• _ASSIGNMENT_
Your answer must contain each line of the data, copied exactly.

• _SUPPLIED MATERIAL_
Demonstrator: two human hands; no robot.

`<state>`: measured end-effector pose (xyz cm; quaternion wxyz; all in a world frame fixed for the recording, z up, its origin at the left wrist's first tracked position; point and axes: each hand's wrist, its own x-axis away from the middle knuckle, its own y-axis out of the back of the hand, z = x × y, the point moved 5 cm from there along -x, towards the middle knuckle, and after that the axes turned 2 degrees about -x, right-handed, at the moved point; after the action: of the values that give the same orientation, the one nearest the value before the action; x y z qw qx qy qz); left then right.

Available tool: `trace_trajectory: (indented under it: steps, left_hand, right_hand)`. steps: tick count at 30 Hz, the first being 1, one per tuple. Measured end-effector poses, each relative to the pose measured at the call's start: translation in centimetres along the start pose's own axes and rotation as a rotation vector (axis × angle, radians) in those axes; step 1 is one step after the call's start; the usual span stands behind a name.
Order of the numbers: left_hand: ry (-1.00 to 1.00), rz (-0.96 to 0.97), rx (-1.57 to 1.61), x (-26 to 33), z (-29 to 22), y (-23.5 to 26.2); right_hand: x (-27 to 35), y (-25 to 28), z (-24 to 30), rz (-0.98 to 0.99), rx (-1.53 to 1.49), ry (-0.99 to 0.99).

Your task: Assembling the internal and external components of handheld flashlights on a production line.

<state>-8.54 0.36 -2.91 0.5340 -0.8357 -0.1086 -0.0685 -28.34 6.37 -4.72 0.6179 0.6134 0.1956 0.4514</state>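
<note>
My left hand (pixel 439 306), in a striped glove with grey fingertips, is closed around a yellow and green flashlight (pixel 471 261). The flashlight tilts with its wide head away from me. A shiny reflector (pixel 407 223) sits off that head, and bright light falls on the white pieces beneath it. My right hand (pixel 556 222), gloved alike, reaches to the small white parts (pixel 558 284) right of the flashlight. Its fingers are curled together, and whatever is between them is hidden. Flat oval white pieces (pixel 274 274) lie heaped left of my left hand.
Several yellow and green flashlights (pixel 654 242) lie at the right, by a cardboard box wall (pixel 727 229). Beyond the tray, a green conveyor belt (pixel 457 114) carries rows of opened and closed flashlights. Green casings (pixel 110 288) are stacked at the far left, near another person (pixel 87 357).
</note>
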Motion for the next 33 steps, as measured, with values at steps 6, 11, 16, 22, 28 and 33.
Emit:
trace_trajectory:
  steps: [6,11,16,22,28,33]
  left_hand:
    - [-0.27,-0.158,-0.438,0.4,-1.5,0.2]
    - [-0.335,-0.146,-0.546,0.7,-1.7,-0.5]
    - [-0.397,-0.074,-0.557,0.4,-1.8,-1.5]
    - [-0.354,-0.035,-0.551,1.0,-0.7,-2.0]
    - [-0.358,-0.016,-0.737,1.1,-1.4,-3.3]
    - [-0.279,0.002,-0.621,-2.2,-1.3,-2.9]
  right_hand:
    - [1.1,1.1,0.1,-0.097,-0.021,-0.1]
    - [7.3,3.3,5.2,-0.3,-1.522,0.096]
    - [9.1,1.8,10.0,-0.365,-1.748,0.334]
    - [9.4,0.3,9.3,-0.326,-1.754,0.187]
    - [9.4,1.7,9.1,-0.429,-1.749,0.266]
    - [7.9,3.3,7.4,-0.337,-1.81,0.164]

• _ANSWER SECTION_
Demonstrator: two human hands; no robot.

`<state>`: measured end-effector pose (xyz cm; quaternion wxyz; all in a world frame fixed for the recording, z up, its origin at the left wrist's first tracked position; point and axes: each hand's wrist, its own x-axis away from the middle knuckle, its own y-axis out of the back of the hand, z = x × y, the point moved 5 cm from there along -x, towards the middle knuckle, and after that the axes turned 2 degrees about -x, right-handed, at the moved point; after the action: of the values that give the same orientation, the one nearest the value before the action; x y z qw qx qy qz); left then right.

Available tool: `trace_trajectory: (indented under it: steps, left_hand, right_hand)`. steps: tick count at 30 Hz, the first being 1, one per tuple. Measured end-effector poses, each relative to the pose measured at the call's start: translation in centimetres along the start pose's own axes and rotation as a rotation vector (axis × angle, radians) in those axes; step 1 is one step after the call's start; the usual span stands behind a name.
Order of the numbers: left_hand: ry (-1.00 to 1.00), rz (-0.96 to 0.97), rx (-1.57 to 1.61), x (-26 to 33), z (-29 to 22), y (-23.5 to 26.2); right_hand: x (-27 to 35), y (-25 to 28), z (-24 to 30), rz (-0.98 to 0.99), rx (-1.53 to 1.49), ry (-0.99 to 0.99).

Your task: Assembling the internal and external components of handheld flashlights on a production line.

<state>-8.54 0.36 -2.91 0.5340 -0.8357 -0.1086 -0.0685 -28.34 6.37 -4.72 0.6179 0.6134 0.1956 0.4514</state>
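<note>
My left hand (pixel 439 306), in a striped glove with grey fingertips, is closed around a yellow and green flashlight (pixel 471 261). The flashlight tilts with its wide head away from me. A shiny reflector (pixel 407 223) sits off that head, and bright light falls on the white pieces beneath it. My right hand (pixel 556 222), gloved alike, reaches to the small white parts (pixel 558 284) right of the flashlight. Its fingers are curled together, and whatever is between them is hidden. Flat oval white pieces (pixel 274 274) lie heaped left of my left hand.
Several yellow and green flashlights (pixel 654 242) lie at the right, by a cardboard box wall (pixel 727 229). Beyond the tray, a green conveyor belt (pixel 457 114) carries rows of opened and closed flashlights. Green casings (pixel 110 288) are stacked at the far left, near another person (pixel 87 357).
</note>
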Motion for the next 33 steps, as measured, with values at steps 6, 11, 16, 22, 28 and 33.
Emit:
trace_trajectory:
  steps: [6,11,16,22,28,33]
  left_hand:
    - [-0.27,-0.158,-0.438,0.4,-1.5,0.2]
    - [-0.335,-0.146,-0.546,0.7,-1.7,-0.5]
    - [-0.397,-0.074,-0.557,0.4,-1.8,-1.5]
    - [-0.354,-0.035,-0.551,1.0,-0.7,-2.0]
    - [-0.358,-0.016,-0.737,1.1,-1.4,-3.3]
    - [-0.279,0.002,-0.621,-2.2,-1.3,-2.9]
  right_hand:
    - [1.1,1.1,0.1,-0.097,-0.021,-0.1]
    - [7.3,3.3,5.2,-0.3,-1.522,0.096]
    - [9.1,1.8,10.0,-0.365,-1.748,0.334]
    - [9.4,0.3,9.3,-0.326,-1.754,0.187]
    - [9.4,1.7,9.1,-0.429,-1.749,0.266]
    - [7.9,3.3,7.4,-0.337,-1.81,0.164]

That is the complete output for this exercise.